Le procès allègue que Google exploite un syndicat verticalement intégré de sociétés qui génèrent de la musique IA (via des produits comme Lyria 3 et ProducerAI), blanchissent ces pistes de leurs identifications de droits d’auteur appropriées (via ContentID) et les distribuent en ligne via des points de vente comme YouTube.
Selon le dossier, Google, la deuxième plus grande entreprise technologique au monde, utilise sa « position privilégiée unique » dans la chaîne d’approvisionnement du marché pour copier des millions d’œuvres protégées par le droit d’auteur et les enregistre en tant qu’actifs au sein de son système de génération musicale. Pour obscurcir la traçabilité, Google supprime ces œuvres de leurs informations de gestion des droits d’auteur (CMI), en violation du Digital Millennium Copyright Act (DMCA).
Ensuite, les utilisateurs de Google intègrent ces actifs dans la musique qu’ils génèrent via Lyria 3 ou ProducerAI de l’entreprise, où Google identifie l’utilisateur final comme le nouveau créateur et génère de faux CMI pour les œuvres volées. Au dernier maillon de la chaîne, Google utilise son contrôle sur le marché de la monétisation via des médias comme YouTube pour distribuer ces œuvres et les considérer comme « légales ».
“Google possède la plateforme sur laquelle les musiciens indépendants distribuent leur musique. Google gère le système qui identifie à qui elle appartient. Et puis Google a utilisé les deux pour former un produit qui rivalise avec les artistes mêmes qui lui ont fait confiance pour leur travail”, dit l’avocat Ross Kimbarovsky de Loevy + Loevy. “Aucun autre accusé dans une affaire de droits d’auteur sur l’IA n’avait ce type d’accès ou ce type de connaissances. Google savait exactement ce qu’il prenait et à qui cela appartenait.”
“Des musiciens indépendants écrivent des chansons, enregistrent des voix et construisent des carrières autour de leur musique. Google a copié le travail de millions d’entre eux, a supprimé leurs noms et a lancé un produit concurrent à 750 millions de personnes. Ce n’est pas de l’innovation. C’est du vol à grande échelle”, a poursuivi Kimbarovsky.
“Google accorde quotidiennement des licences de musique pour YouTube, pour des publicités, pour des films. Il sait comment fonctionnent les licences. Si Google voulait utiliser une chanson dans une publicité, il lui faudrait une licence. S’il voulait utiliser une chanson dans un film, il lui faudrait une licence. Mais Google a copié des millions de chansons pour créer un générateur de musique commerciale et a décidé que les règles ne s’appliquaient pas à elles”, a expliqué Kimbarovsky. “Nous sommes ici pour leur rappeler qu’ils le font.”

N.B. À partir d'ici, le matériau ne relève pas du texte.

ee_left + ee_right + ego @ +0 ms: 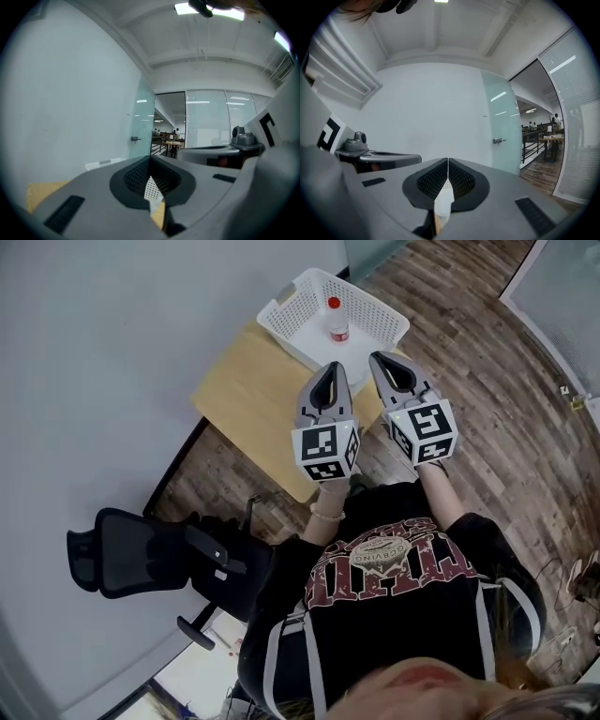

Selon la plainte, les propres déclarations et documents de Google confirment qu’ils étaient conscients des problèmes de droits d’auteur et des risques juridiques en jeu. Par exemple, bien que Google ait déclaré publiquement qu’il était “très attentif aux droits d’auteur et aux accords de partenariat”, le dossier affirme que Google “n’a mentionné aucun accord. Il n’a pas spécifié une seule licence couvrant les données de formation. Il n’a expliqué aucun processus par lequel un artiste aurait pu consentir, s’opposer ou se retirer”.
Les plaignants dans le procès comprennent le chanteur/compositeur new-yorkais Sam Kogon, l’auteur-compositeur et producteur d’Atlanta Michael Mell, le compositeur de Los Angeles Magnus Fiennes et les artistes de l’Illinois David « Davo Sounds » Woulard d’Attack the Sound, l’équipe d’enregistrement père et fils Stan et James Burjek (The Burjek Collective, Smackin’ Billies, Pool Deck Duel), ainsi que les musiciens basés à Chicago Berk Ergoz, Hamza Jilani, Maatkara Wilson et Arjun. Singh (directrice). Leur dépôt vise également une certification collective, ce qui ferait des plaignants des représentants de toutes les personnes touchées de la même manière.
Le procès demande à un jury fédéral de statuer sur les dommages liés à 16 violations des droits des artistes en vertu des lois fédérales et étatiques. Il s’agit notamment de la violation du droit d’auteur, de la fraude et des pratiques trompeuses, de la distribution illégale, de la fausse approbation et de la fausse publicité.